Do you have any go to at home workouts? Share below!

**the yoga and pilates videos were recommended to me by Kristin!

Systems, habits and Routines

You know that first week of school feeling? You've got all new supplies that you can't wait to use. You have your brand new outfits laid out, perfectly planned for each day of the week. And you've promised yourself that you're going to stay on top of homework, making sure you get it done right when you get home no excuses, ok?

And then week number three rolls around. You can't see the floor of your bedroom and you can't even find that super expensive binder that omg-you-absolutely-had-to-have-or-you'll-flunk-math-do-you-want-me-to-flunk-math-Mom!?!?
Been there.
Done that.
Sorry, Mom.

I admitted last week that I've been trying to figure out systems and routines, anything to make the work-from-home day go smoothly.
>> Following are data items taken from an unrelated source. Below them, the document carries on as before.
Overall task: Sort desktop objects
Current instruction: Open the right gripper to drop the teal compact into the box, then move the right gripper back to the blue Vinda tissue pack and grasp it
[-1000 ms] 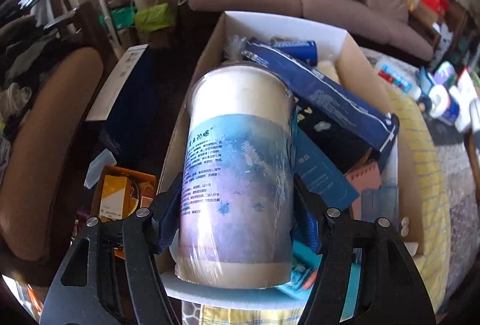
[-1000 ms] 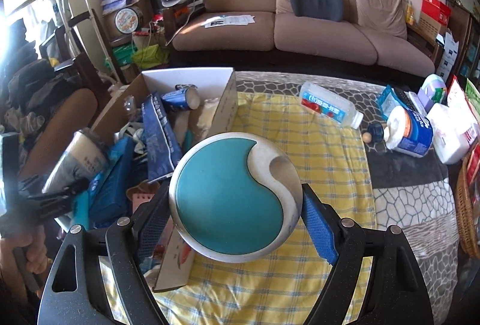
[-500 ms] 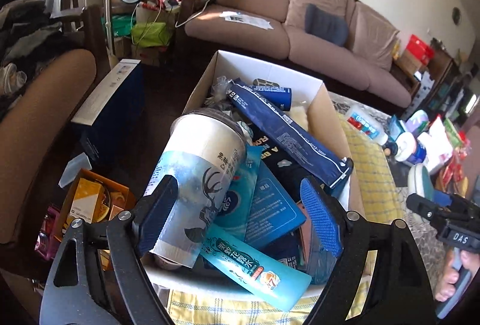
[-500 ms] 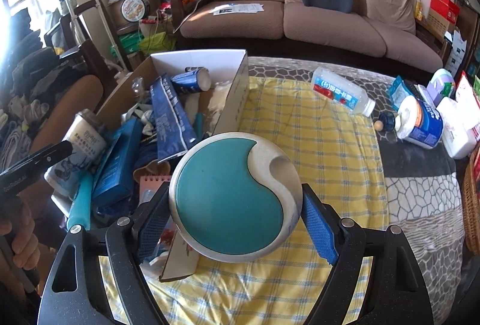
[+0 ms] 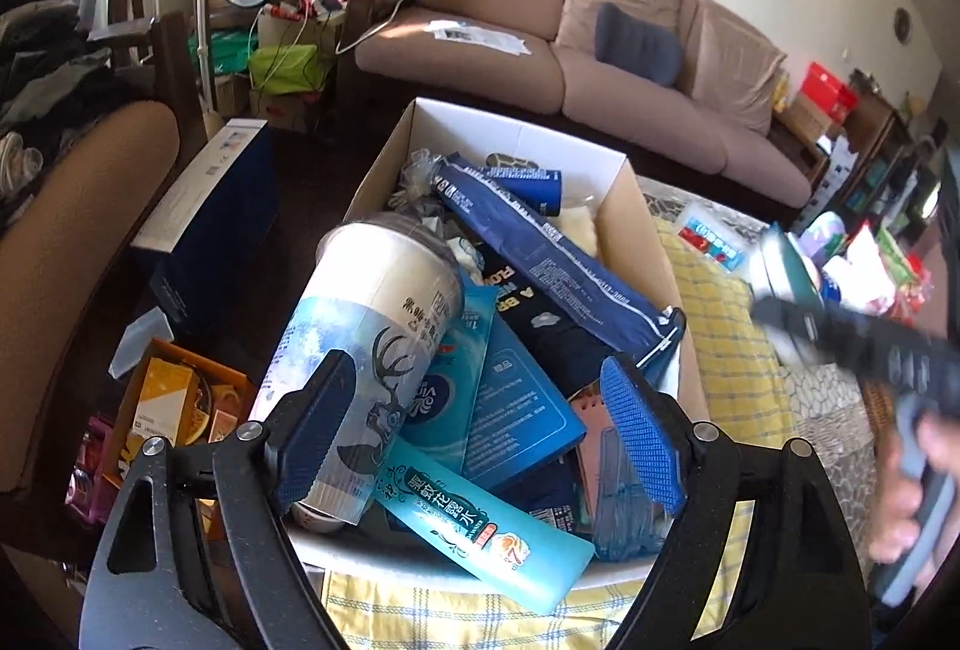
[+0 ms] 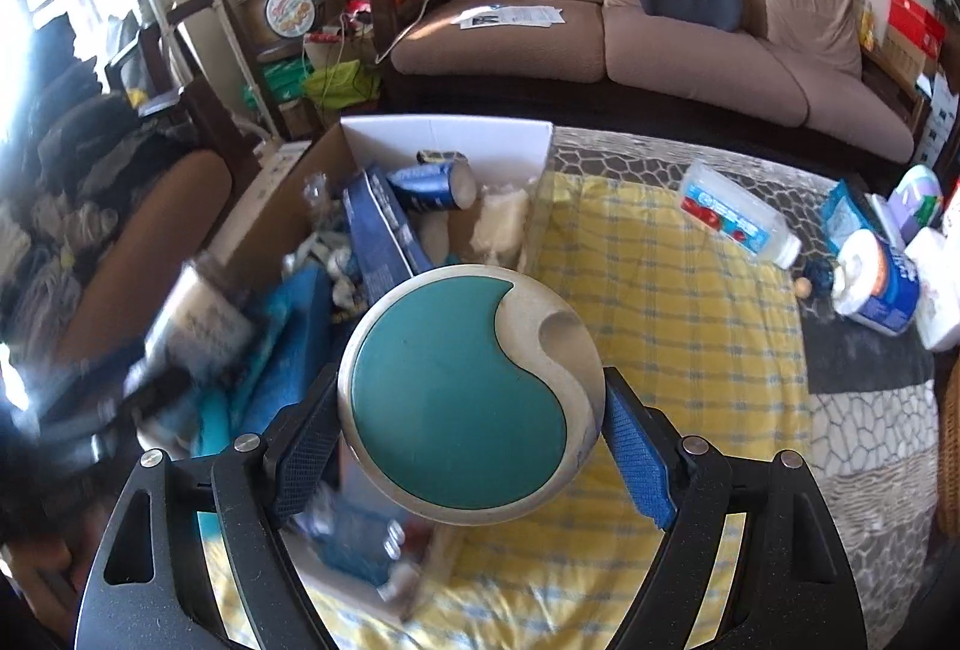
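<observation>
Left gripper [image 5: 477, 434] fingers open above the cardboard box [image 5: 636, 182], near the cup [image 5: 366, 344]; right gripper [image 6: 474, 425] fingers grip round teal lid [image 6: 471, 401].

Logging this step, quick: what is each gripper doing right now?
Left gripper: open, empty, above the cup in the box.
Right gripper: closed on the round teal case.

Both wrist views look down, close, toward sofa [image 5: 600, 68] — share cardboard box [image 6: 444, 137].

Left gripper [image 5: 477, 434] fingers spread above cardboard box [image 5: 516, 134]; cup [image 5: 366, 344] lies tilted inside, beside teal bottle [image 5: 480, 524].
</observation>
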The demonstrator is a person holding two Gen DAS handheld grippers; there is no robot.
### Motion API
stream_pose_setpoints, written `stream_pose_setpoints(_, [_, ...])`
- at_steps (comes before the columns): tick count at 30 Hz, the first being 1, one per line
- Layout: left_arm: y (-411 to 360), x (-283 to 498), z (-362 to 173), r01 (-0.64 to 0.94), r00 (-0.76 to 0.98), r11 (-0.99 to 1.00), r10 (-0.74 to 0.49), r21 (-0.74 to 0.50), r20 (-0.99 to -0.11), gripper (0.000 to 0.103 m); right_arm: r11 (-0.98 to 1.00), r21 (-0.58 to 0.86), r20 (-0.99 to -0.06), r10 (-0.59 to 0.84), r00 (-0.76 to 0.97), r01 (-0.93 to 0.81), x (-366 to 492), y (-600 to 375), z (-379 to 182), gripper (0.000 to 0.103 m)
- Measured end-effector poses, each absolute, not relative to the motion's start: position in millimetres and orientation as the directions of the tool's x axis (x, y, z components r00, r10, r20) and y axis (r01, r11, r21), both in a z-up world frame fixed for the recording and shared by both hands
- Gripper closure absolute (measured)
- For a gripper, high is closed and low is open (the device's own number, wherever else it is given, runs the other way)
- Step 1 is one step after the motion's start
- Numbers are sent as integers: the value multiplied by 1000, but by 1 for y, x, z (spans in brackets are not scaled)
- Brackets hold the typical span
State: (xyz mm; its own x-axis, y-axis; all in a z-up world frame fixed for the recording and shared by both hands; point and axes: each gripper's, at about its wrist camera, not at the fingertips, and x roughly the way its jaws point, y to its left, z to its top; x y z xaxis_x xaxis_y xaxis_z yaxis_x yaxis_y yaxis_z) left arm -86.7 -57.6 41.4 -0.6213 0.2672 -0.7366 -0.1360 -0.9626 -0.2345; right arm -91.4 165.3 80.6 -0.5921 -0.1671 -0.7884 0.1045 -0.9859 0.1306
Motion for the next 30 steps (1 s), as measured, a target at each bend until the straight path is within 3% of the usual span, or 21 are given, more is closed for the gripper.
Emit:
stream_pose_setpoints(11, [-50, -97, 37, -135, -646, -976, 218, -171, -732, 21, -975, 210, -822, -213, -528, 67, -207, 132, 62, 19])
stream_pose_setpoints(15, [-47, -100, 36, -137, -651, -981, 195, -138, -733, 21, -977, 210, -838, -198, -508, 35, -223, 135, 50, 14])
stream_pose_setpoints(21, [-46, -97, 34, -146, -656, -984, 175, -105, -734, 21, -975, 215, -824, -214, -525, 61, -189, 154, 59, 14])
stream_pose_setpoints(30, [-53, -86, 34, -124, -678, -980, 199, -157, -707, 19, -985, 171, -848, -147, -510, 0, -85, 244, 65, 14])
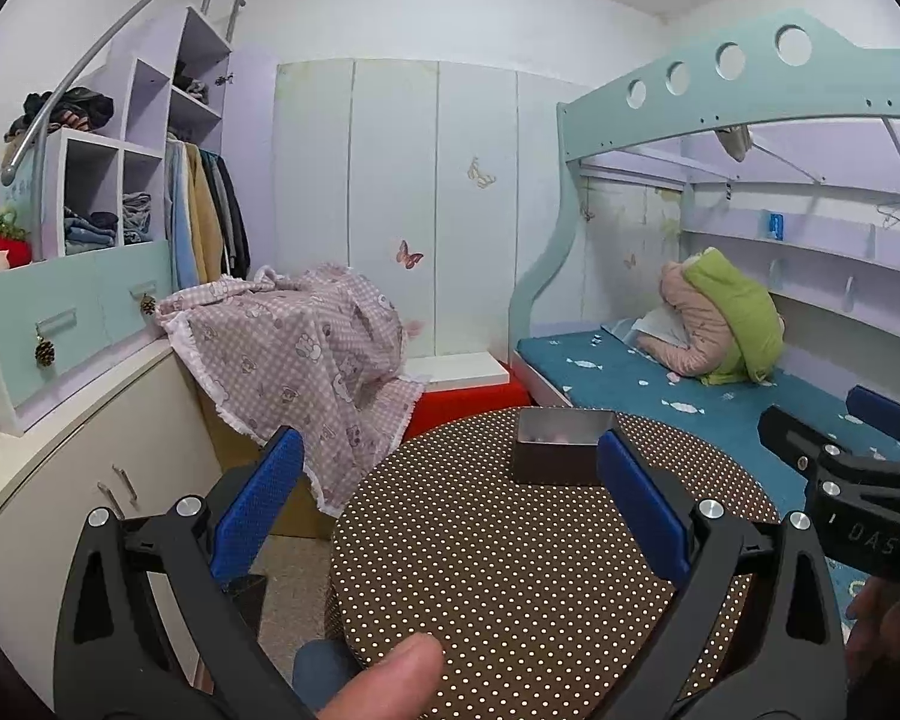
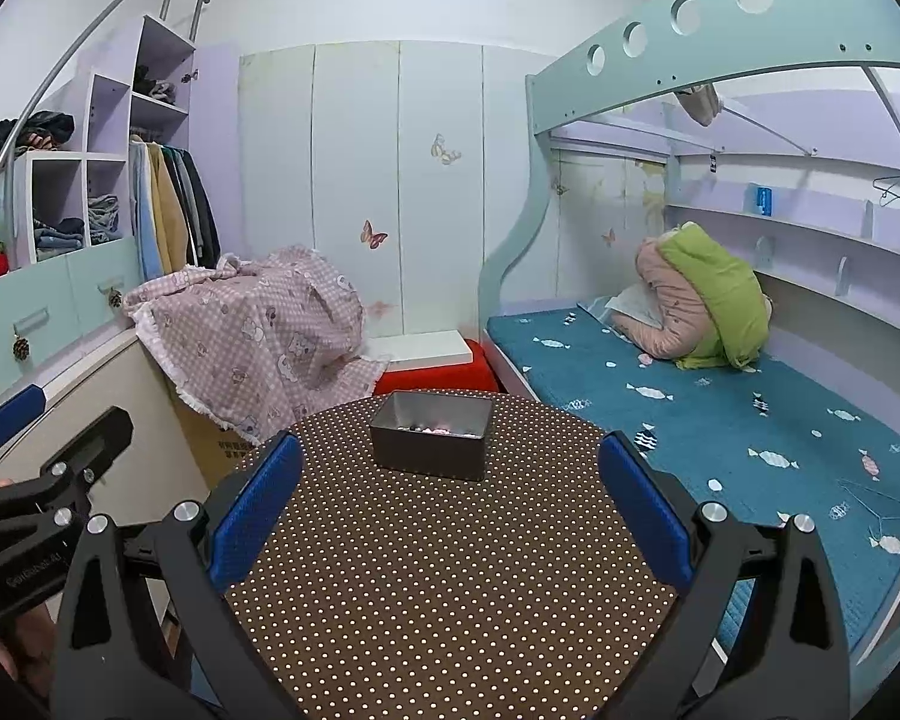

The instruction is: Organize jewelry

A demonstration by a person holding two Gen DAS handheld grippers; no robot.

I had a momentary thought as I was placing strawberries atop my yogurt as my dessert that doesn't matter how old we get, that first week of school feeling still exists.

Case in point: desserts are my coping mechanism. Always has been, always probably will be. So after a month full of omg-this-is-really-happening-what-have-I-done-was-this-a-mistake-no-okay-it's-not thoughts, I realized I'd eaten an ungodly number of desserts...a day. I suddenly heard myself saying out loud to my husband "I'm trying not to have any desserts anymore, not in the traditional sense, anyway."
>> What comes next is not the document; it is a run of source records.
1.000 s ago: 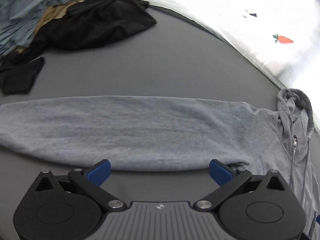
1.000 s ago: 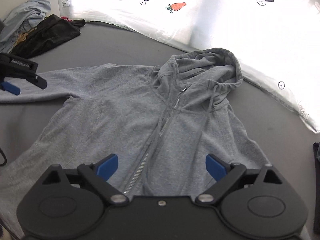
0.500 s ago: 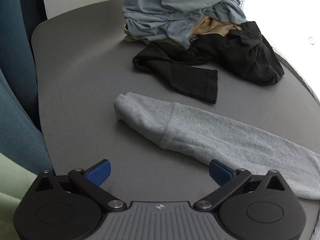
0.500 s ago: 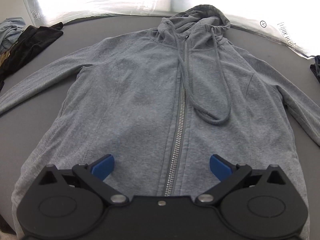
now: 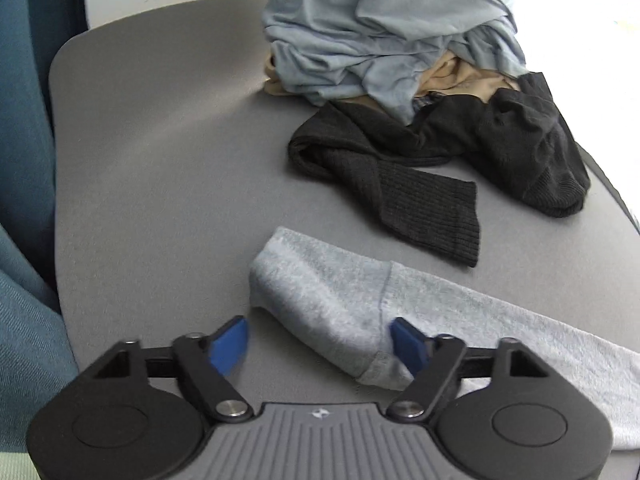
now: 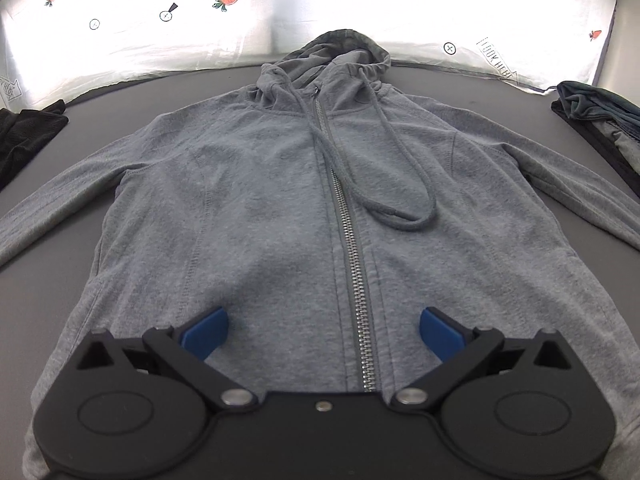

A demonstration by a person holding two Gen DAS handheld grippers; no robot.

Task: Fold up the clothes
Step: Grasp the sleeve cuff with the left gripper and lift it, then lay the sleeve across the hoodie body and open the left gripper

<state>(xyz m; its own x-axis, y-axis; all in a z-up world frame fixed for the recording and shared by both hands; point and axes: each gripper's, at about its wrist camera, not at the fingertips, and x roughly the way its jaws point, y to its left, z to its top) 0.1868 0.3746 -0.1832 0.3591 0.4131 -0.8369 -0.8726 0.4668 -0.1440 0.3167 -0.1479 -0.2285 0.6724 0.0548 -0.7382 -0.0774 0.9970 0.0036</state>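
Note:
A grey zip-up hoodie [image 6: 280, 200] lies flat, front up, on the dark grey table, hood at the far edge, drawstrings looped over the chest. Its left sleeve stretches out; the sleeve cuff [image 5: 320, 300] shows in the left wrist view. My left gripper [image 5: 320, 344] is open and low, with the cuff end lying between its blue fingertips; I cannot tell if they touch it. My right gripper [image 6: 324, 330] is open above the hoodie's lower hem, straddling the zipper [image 6: 352, 248].
A pile of light blue, tan and black clothes [image 5: 400, 60] lies beyond the cuff, a black ribbed sleeve [image 5: 420, 200] nearest it. Black cloth [image 6: 24, 132] lies far left, folded dark clothes [image 6: 600, 116] far right. The table edge [image 5: 60, 160] and teal fabric are left.
My left gripper moved along the sleeve to its cuff and dropped closer, its fingers narrowing slightly around the cuff end. My right gripper swung to centre over the hoodie's hem.

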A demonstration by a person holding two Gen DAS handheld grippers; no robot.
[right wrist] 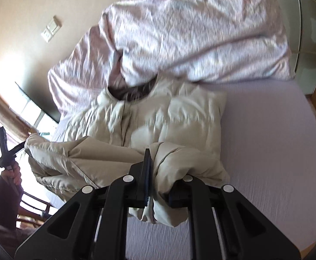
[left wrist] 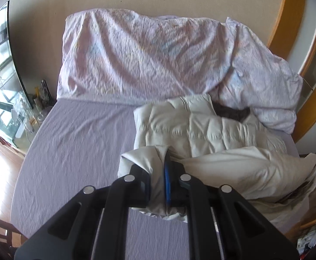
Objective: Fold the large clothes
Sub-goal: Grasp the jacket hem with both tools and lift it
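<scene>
Above bed (left wrist: pixel 71 140), jacket (left wrist: pixel 201 125) (both grippers clamped)

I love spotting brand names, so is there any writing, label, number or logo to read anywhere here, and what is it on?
None can be read. The beige padded jacket, the patterned duvet and the wall switch plate show no legible text; clutter on the side table is too small and blurred.
</scene>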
New routine. New declarations.
Happens every time.

It's a joke, really, because everyone knows I can't possibly go without sugar. It's just not something I'll do. But for now I've told myself that I'm allowed to have my normal coffee (creamer, lattes, whatever), but the only "desserts" I'm allowed are fruit and yogurt. I have no idea why I'm doing this. And I don't think it'll end up mattering, but I just found the whole thought process slightly amusing. 

My favorite part of becoming an adult
was being allowed to eat desserts whenever I wanted.
So this will be interesting, huh?

I figured this whole new structure to my life was a good opportunity to track and change some habits. I'd gotten painfully lazy toward the end of my day-job, just feeling completely burnt out. I used to really enjoy keeping my home, meal prepping, and establishing well-being habits. Turns out when you're doing all those things for someone else's life, you tend to sweep your needs and habits under the rug. So it's time to start anew. 

I'm using a bullet journal-type system to help me keep track of things so I can evaluate at the end of the month and adjust as needed. 

The whole concept of bullet journaling fascinates me, but I just don't have a need for most of it. If you're interested, though, you can find a full run down here.

I only started on the 9th, but it's already pretty evident where my priorities really lie. There are some things I can already tell you from now just won't factor it. Either because I realize I just don't care, or because I incorporated them inapropriately (I should have broken down the cleaning rather than stating a "Full Clean." I don't operate that way). 

Anyway, we'll see how it all goes. I'll do an end of month report to loop y'all in. 

Tell me, do you bullet journal in any way?
I'll do a whole breakdown of how I plan to use it soon!